→ Work item: Every line of the entries below that carries the string "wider" should be copied.

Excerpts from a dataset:
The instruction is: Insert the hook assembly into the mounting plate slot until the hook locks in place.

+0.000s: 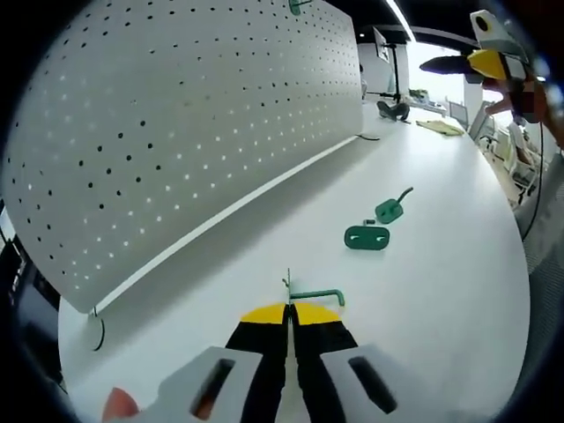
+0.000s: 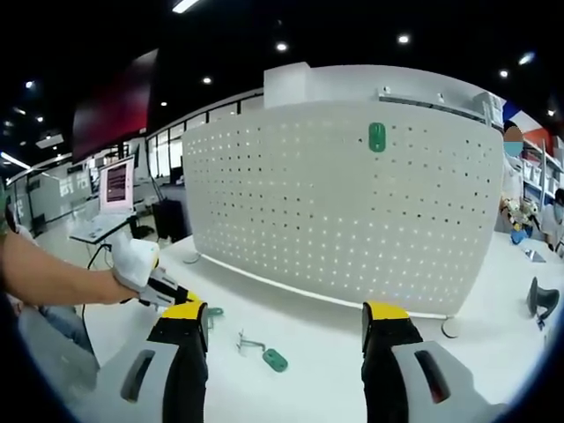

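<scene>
- Yellow-tipped left claw is closed together on the thin green metal hook over the white table.
- Green oval mounting plate lies beyond, beside another green hook piece.
- Right claw stands wide apart, facing the white perforated pegboard.

Colours only: pegboard is white with a regular grid of small dark holes; some holes glow light. One green mounting plate sits high on it. Table is plain white. On it: a green oval plate, a green hook assembly just beyond it, and a green wire hook near the left gripper. Both grippers have black jaws, yellow tips and grey bodies; same on the right gripper. A white glove on the hand at left. Far right, a yellow cloth.
</scene>
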Available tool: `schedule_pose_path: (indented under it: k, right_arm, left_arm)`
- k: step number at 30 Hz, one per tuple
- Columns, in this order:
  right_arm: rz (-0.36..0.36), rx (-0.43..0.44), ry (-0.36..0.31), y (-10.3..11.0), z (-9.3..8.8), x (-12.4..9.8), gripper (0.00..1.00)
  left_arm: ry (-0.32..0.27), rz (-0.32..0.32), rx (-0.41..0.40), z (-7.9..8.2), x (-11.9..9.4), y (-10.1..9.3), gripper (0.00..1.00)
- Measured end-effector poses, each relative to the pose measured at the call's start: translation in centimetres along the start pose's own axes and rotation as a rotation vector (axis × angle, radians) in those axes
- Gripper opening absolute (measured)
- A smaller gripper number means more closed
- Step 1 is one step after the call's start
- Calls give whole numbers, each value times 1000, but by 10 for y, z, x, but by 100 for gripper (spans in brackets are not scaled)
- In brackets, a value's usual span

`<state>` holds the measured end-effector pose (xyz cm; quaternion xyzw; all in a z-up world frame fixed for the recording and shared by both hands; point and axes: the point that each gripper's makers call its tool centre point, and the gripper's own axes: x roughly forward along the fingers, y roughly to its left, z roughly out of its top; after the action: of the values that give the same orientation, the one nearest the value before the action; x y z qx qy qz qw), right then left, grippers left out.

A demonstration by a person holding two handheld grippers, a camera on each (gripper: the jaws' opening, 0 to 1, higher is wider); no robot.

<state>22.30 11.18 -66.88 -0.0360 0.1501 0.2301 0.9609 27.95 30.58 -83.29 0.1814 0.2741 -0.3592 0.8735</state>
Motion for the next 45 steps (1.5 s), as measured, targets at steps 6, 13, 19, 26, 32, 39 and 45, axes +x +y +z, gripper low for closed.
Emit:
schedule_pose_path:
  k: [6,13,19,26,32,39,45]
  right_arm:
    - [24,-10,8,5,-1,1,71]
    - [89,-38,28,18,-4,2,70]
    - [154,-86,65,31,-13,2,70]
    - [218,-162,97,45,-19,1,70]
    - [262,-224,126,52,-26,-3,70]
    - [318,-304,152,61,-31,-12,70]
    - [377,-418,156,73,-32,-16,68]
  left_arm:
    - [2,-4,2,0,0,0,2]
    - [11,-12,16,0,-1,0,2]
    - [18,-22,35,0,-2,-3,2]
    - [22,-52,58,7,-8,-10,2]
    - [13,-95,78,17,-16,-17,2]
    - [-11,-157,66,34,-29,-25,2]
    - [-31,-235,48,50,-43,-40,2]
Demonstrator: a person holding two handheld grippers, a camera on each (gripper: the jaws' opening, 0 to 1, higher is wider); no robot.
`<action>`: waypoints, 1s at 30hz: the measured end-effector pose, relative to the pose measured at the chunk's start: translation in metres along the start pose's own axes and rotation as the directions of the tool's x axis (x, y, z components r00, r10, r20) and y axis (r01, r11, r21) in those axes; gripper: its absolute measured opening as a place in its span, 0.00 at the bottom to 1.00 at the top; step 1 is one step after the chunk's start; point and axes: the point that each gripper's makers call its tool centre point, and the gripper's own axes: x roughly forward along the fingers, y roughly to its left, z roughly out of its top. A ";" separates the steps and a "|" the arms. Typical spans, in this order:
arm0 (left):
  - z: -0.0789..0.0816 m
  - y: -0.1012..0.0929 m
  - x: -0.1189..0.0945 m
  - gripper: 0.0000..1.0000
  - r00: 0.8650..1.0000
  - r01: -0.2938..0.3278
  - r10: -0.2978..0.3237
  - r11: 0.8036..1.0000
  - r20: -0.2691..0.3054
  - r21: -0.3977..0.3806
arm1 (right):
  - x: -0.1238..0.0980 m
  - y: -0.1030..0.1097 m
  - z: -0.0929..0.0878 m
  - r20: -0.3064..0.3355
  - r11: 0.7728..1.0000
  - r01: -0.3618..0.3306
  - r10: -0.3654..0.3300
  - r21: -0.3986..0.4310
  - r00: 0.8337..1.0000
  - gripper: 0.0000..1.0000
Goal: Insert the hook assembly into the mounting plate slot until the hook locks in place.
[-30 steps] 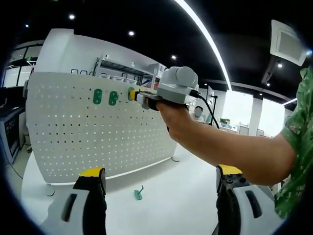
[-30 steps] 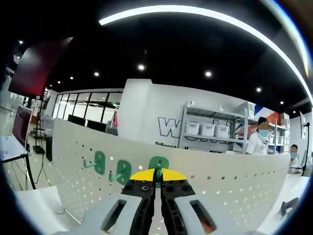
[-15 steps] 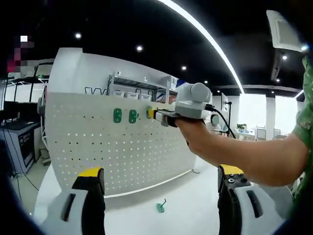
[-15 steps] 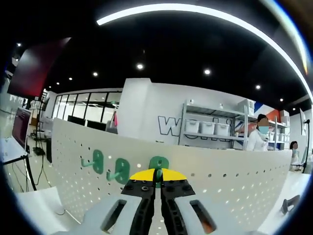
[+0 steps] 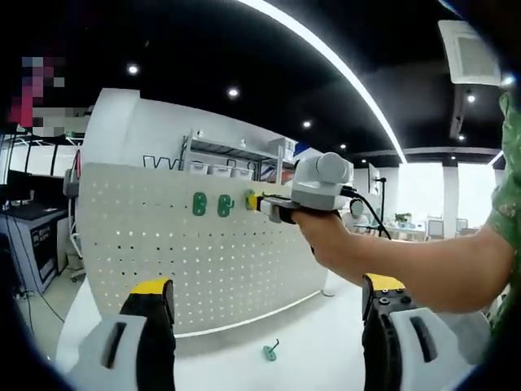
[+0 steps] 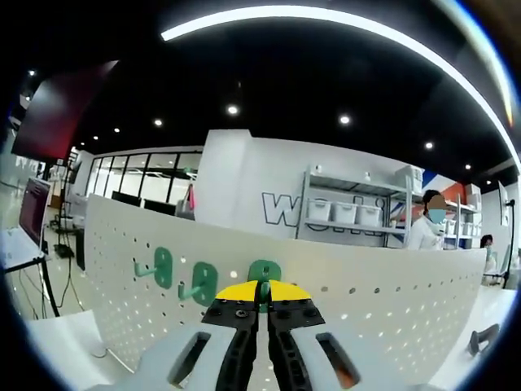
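A: How many hooks are hanging on the pegboard [image 6: 342, 301] right now?

B: Three green ones are showing in the right gripper view. Two are sitting free on the board, one [image 6: 163, 267] at about nine o'clock from the gripper tips and a second [image 6: 203, 283] just beside it. The third hook [image 6: 264, 273] is standing at twelve o'clock, right over the yellow tips of the right gripper [image 6: 263, 295].

A: And that gripper, is it holding the third one?

B: Its two jaws are pressing together on the hook's lower edge, against the board's top row.

A: Any more hooks lying around?

B: A fourth green hook [image 5: 269, 352] is lying on the white table [image 5: 317, 342], in the left gripper view, at six o'clock from the board.

A: What is the left gripper [image 5: 269, 300] doing?

B: Its two yellow-tipped jaws are standing wide apart, gripping nothing. From the right, a person's hand [image 5: 321, 236] is reaching in at two o'clock, pushing the other gripper against the board.
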 end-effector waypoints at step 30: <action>-0.005 0.001 0.001 0.96 1.000 0.027 -0.027 1.000 -0.016 -0.010 | 0.003 -0.001 -0.004 0.000 1.000 0.018 -0.018 -0.014 1.000 0.01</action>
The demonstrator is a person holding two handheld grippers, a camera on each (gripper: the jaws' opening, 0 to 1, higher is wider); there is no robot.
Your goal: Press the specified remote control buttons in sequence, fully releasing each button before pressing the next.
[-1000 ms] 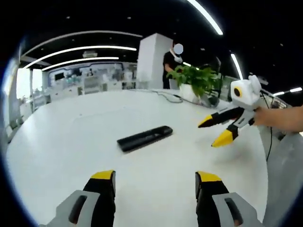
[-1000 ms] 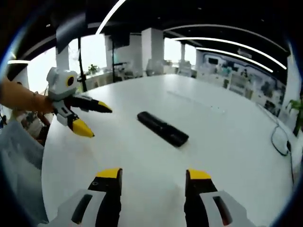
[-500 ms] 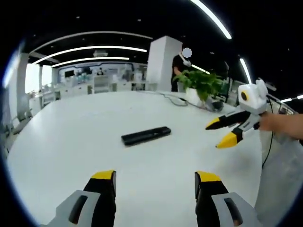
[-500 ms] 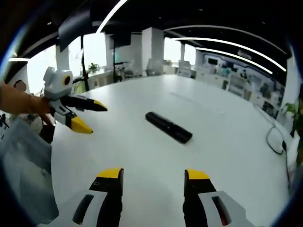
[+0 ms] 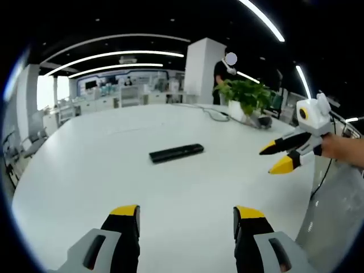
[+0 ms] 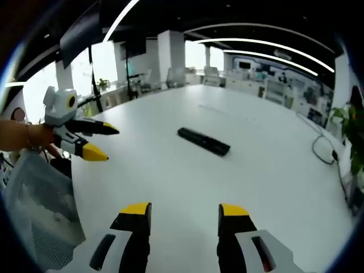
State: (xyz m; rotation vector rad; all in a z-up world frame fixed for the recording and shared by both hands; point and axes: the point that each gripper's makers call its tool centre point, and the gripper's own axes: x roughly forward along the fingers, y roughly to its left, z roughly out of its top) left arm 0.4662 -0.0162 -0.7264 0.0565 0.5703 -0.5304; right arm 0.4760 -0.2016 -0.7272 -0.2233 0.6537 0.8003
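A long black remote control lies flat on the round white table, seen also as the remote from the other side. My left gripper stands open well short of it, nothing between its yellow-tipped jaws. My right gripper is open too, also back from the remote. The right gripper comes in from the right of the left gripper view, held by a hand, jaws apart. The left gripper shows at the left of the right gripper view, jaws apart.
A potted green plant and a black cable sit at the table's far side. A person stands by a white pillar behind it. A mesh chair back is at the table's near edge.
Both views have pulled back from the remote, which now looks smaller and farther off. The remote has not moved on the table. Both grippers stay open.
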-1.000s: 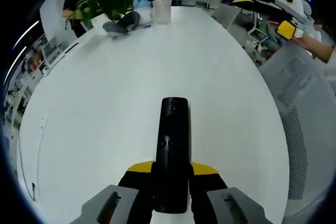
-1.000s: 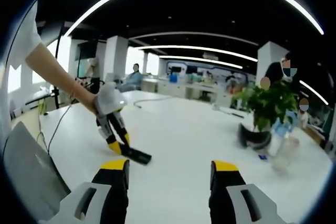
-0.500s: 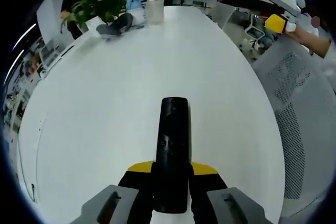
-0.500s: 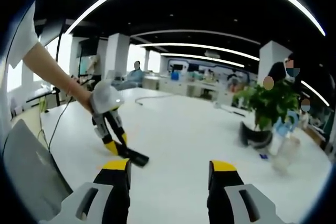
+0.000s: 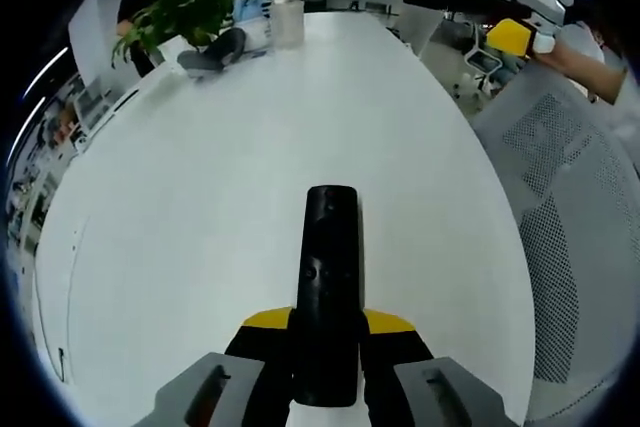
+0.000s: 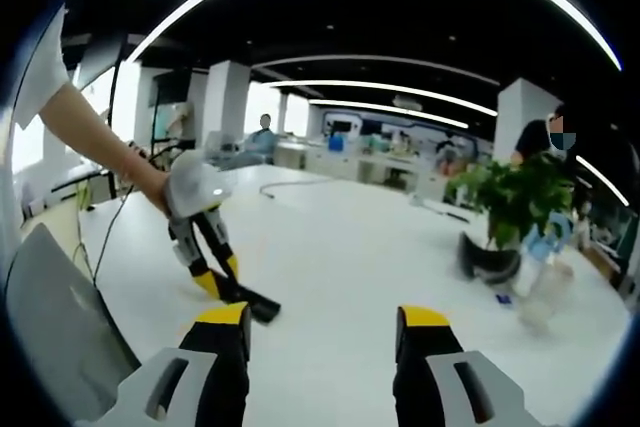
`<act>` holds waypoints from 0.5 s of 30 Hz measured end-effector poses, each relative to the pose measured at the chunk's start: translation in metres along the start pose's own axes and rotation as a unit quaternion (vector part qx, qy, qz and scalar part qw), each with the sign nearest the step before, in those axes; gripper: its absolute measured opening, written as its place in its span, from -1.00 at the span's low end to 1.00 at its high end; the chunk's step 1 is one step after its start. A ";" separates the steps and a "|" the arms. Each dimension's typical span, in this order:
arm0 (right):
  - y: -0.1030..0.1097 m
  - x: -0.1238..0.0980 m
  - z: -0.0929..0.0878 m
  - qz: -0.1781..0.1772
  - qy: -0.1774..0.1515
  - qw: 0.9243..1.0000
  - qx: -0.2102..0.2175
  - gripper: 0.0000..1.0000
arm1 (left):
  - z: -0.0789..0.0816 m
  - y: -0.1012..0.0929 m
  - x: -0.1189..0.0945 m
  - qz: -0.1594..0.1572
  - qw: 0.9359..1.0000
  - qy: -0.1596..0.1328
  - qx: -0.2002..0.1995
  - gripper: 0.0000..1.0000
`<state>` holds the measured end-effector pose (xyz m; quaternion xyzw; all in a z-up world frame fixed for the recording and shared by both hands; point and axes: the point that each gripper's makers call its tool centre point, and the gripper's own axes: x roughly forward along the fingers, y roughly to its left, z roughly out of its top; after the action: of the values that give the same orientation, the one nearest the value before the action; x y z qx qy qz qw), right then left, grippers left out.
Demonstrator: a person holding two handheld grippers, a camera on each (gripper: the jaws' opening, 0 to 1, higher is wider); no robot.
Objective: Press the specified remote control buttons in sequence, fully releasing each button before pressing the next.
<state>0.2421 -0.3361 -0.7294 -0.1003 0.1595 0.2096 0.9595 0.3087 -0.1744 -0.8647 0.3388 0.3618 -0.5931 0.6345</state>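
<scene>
A black remote control (image 5: 327, 287) lies lengthwise between the yellow-tipped jaws of my left gripper (image 5: 328, 325), which is shut on its near end above the white table (image 5: 200, 197). In the right gripper view that same left gripper (image 6: 218, 284) reaches down from a person's hand with the remote control (image 6: 255, 303) sticking out near the table top. My right gripper (image 6: 322, 323) is held up over the table, open, with nothing between its fingers. It also appears at the top right of the left gripper view as the right gripper (image 5: 525, 2).
A potted plant (image 5: 190, 7), a dark headset-like object (image 5: 212, 52) and a pale jug (image 5: 288, 19) stand at the table's far end. A grey mesh chair back (image 5: 570, 197) lies right of the table. People sit far off in the office.
Both views have shifted slightly with the hands. The remote stays clamped in the left gripper; the right gripper stays open above the table.
</scene>
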 end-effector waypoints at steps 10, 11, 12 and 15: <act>-0.002 -0.001 0.000 -0.005 -0.002 1.000 0.000 0.11 | 0.000 -0.009 0.000 -0.003 1.000 -0.004 0.002 -0.52; -0.002 -0.001 0.000 -0.006 -0.002 1.000 0.000 0.11 | 0.000 -0.010 -0.001 -0.004 1.000 -0.004 0.002 -0.52; -0.002 -0.001 0.000 -0.005 -0.001 1.000 0.000 0.11 | 0.000 -0.011 -0.001 -0.004 1.000 -0.005 0.003 -0.52; -0.001 -0.001 0.000 -0.005 0.000 1.000 -0.003 0.11 | 0.000 -0.014 -0.001 -0.006 1.000 -0.005 0.007 -0.52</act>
<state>0.2421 -0.3375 -0.7288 -0.1036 0.1582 0.2052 0.9603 0.2944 -0.1752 -0.8641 0.3380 0.3570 -0.6009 0.6302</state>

→ Answer box:
A demonstration by a person holding two handheld grippers, a camera on each (gripper: the jaws' opening, 0 to 1, higher is wider); no robot.
Demonstrator: a person holding two handheld grippers, a camera on each (gripper: the jaws' opening, 0 to 1, higher is wider); no robot.
The demonstrator is a person holding two handheld grippers, a camera on each (gripper: the jaws' opening, 0 to 1, higher is wider); there is no robot.
Demonstrator: a person holding two handheld grippers, a camera on each (gripper: the jaws' opening, 0 to 1, higher is wider); no robot.

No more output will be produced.